The video, featuring Wine Access' Head of Wine Vanessa Conlin, was done to support Wine Folly's Wine Club, which I belong to, which explains how the bottle wound up in my basement closet. The videos are a really cool add-on benefit of the club.
Something smells funny
So did it help to taste wine while watching an actual human wine expert taste it at the "same" time? Why, yes -- but not in ways I expected.
As usual, I failed at the fool's parlor game of "Smell what she smells." This happens all the time when I refer to others' tasting notes.
I didn't smell the yellow apple or lemon Conlin did. On the other hand, the suggestion of Asian pear did make me imagine that crispy juiceball quite vividly. No floral nuttin'.
But I did get this big crispy yeasty snort on first pass, and rich breakfasty something on my tongue. She called it "briochy," and "buttery," which is why she gets the big bucks.
Two things I learned by watching and tasting
Item 1. Trying to taste or smell what other people do -- or say they do -- sets you up for failure.
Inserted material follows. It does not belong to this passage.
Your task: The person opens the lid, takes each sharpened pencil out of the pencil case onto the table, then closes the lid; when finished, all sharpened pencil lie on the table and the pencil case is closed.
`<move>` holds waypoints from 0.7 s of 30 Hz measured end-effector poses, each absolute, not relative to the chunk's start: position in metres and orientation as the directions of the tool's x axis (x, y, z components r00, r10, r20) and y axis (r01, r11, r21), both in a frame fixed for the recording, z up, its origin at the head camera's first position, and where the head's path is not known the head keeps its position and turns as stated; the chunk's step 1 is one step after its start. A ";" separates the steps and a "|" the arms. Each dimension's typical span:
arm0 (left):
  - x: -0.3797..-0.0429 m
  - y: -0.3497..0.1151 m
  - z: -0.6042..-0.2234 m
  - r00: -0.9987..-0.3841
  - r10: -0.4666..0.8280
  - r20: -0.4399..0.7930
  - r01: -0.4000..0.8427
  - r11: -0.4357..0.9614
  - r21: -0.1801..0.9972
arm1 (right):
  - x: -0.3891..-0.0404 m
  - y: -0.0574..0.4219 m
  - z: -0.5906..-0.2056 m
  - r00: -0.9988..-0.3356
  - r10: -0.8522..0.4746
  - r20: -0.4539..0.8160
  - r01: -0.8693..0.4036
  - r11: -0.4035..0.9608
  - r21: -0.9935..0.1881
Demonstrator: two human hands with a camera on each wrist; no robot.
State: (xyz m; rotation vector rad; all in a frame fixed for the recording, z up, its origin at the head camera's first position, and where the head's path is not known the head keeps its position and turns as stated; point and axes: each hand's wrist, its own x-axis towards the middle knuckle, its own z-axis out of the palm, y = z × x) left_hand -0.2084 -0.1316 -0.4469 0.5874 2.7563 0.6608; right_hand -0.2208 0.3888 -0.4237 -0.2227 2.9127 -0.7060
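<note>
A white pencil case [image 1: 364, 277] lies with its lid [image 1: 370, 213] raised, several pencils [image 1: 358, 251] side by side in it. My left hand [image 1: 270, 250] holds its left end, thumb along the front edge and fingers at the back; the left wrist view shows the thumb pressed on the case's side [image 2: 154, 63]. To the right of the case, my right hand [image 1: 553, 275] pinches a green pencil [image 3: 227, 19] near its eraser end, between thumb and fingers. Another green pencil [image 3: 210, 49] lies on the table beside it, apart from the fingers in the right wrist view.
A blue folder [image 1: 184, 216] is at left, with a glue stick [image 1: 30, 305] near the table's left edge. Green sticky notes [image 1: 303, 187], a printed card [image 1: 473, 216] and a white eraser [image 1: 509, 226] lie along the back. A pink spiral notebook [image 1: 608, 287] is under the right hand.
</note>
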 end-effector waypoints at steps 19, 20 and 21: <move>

This whole thing of "appreciating" wine is built on a foundation of polyp-like receptors on your tongue and nasal apparatus, which send signals along an idiosyncratic latticework of nerve tissue to that glorious wet mess of a brain, whose folds carry the cybernetic residue of everything you've smelled and tasted or thought while you were smelling or tasting, your entire life. This includes that magnificent tomahawk ribeye at last year's anniversary dinner, that slightly funky gruyere you had at the little overpriced bistro on the 5th Arrondissement, and Ronny Turk's morning breath that time he whispered that he could see Bev's nipples through her white blouse in 4th grade [wait, was that my outside voice?].
The point is, trying to smell or taste what others do is no more likely to succeed than trying to dream their dreams.
Item 2. By contrast, learning about a wine -- that its grapes were grown on high, cool, limestone soil, that the vines actually were shipped from France, that Chile creates "chiseled" Chardonnays, which are like "lasered" Chablis -- really does help me enjoy that glassful more.
So learning about a wine before tasting it: Good. Tasting alone: Bad.
But huh: I just realized: I make videos in which I taste wine.